## Problem to work on:
Each line of the records containing "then" is to be copied out and returned.
*** Opening Material shown ***
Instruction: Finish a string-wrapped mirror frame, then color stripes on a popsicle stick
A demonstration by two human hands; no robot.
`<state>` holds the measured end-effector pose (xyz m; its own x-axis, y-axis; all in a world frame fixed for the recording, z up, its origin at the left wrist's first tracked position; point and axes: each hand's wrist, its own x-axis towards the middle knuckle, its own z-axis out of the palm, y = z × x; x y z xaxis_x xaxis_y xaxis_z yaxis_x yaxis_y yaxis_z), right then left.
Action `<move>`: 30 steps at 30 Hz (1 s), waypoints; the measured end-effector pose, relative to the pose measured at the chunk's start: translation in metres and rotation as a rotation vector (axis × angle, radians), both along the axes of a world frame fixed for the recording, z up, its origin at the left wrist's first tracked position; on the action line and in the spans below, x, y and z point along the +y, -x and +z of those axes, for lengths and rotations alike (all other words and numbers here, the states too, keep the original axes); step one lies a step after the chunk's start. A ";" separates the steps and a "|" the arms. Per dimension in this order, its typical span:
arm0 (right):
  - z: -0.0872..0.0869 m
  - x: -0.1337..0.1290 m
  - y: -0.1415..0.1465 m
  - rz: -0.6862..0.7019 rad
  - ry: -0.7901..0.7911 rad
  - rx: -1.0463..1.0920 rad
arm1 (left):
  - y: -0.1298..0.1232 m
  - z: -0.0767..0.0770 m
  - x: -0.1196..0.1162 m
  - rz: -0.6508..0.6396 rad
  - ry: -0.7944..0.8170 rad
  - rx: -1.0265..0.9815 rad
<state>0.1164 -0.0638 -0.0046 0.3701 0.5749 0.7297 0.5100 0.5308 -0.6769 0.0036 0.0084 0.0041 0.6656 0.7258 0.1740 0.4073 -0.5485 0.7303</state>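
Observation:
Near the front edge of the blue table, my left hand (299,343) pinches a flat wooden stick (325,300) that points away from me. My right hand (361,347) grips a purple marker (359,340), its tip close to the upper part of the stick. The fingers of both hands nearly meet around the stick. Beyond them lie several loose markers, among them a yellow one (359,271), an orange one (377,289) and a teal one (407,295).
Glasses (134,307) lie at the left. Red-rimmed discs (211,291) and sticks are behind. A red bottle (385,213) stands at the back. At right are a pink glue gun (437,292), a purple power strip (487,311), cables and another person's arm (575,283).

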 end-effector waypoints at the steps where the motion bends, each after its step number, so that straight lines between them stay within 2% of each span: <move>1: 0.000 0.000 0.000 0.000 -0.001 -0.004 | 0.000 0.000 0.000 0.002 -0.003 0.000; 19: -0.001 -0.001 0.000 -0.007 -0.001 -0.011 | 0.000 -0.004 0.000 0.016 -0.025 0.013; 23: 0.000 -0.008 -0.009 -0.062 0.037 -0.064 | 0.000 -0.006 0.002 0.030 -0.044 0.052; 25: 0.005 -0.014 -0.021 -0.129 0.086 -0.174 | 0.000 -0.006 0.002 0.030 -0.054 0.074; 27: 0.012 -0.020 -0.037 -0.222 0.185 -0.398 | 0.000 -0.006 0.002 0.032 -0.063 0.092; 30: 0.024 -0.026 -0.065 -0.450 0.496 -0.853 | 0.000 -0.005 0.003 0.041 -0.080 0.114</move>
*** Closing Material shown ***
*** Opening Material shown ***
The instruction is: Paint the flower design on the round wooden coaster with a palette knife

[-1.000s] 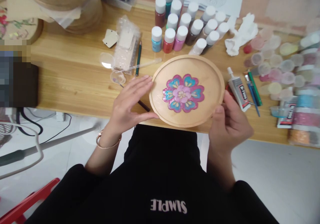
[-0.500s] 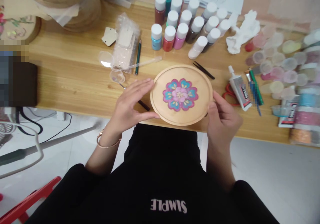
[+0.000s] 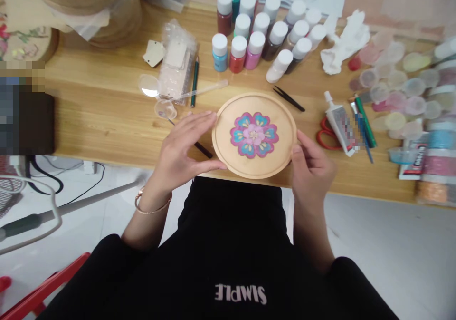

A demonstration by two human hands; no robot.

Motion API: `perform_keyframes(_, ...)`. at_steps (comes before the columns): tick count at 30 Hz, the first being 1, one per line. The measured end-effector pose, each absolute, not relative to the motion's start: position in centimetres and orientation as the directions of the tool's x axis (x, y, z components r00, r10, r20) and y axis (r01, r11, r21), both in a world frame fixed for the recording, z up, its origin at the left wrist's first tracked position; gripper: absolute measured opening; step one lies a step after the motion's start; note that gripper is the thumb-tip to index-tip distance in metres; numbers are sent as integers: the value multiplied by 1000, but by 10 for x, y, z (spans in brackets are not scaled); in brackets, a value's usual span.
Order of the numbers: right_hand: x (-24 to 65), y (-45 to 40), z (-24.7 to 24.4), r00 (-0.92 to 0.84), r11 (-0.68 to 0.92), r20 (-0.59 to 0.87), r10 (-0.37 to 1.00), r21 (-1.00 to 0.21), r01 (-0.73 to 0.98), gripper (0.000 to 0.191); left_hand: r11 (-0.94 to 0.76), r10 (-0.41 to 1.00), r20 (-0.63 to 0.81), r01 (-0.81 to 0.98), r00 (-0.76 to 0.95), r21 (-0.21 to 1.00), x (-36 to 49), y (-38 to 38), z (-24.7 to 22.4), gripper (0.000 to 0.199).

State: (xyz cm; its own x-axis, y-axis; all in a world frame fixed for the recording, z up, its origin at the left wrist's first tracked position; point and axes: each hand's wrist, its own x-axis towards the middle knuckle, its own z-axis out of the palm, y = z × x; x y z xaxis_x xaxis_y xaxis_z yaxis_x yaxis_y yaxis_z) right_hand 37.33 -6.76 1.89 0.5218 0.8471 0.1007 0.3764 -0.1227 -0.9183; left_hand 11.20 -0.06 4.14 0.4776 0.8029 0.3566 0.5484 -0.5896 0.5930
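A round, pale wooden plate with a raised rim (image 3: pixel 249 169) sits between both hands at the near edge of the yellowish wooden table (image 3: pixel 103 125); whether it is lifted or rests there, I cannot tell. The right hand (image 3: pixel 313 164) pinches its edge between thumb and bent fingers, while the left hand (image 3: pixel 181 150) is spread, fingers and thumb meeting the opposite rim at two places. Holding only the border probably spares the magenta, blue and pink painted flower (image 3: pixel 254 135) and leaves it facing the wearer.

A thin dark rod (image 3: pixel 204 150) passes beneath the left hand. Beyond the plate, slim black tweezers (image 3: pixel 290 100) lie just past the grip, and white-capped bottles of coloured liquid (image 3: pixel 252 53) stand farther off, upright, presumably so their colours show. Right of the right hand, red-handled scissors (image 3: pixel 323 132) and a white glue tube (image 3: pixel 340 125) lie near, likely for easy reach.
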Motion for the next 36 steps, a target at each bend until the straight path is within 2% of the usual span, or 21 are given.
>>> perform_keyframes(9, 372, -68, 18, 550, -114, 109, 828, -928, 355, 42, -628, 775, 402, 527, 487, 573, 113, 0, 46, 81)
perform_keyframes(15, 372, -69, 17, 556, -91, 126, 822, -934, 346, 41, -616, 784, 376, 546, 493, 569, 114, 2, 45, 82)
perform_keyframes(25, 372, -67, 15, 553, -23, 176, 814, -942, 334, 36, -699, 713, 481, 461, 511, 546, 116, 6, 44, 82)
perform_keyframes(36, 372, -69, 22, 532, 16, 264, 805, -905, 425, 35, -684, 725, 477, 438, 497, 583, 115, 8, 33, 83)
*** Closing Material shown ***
## Solution to the exercise:
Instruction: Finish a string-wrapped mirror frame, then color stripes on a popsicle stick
`<state>` holds the measured end-effector pose (xyz m; its own x-axis, y-axis; all in a world frame fixed for the recording, z up, its origin at the left wrist's first tracked position; point and axes: each hand's wrist, its own x-axis towards the middle knuckle, its own z-axis out of the palm, y = z × x; x y z xaxis_x xaxis_y xaxis_z yaxis_x yaxis_y yaxis_z), right then left.

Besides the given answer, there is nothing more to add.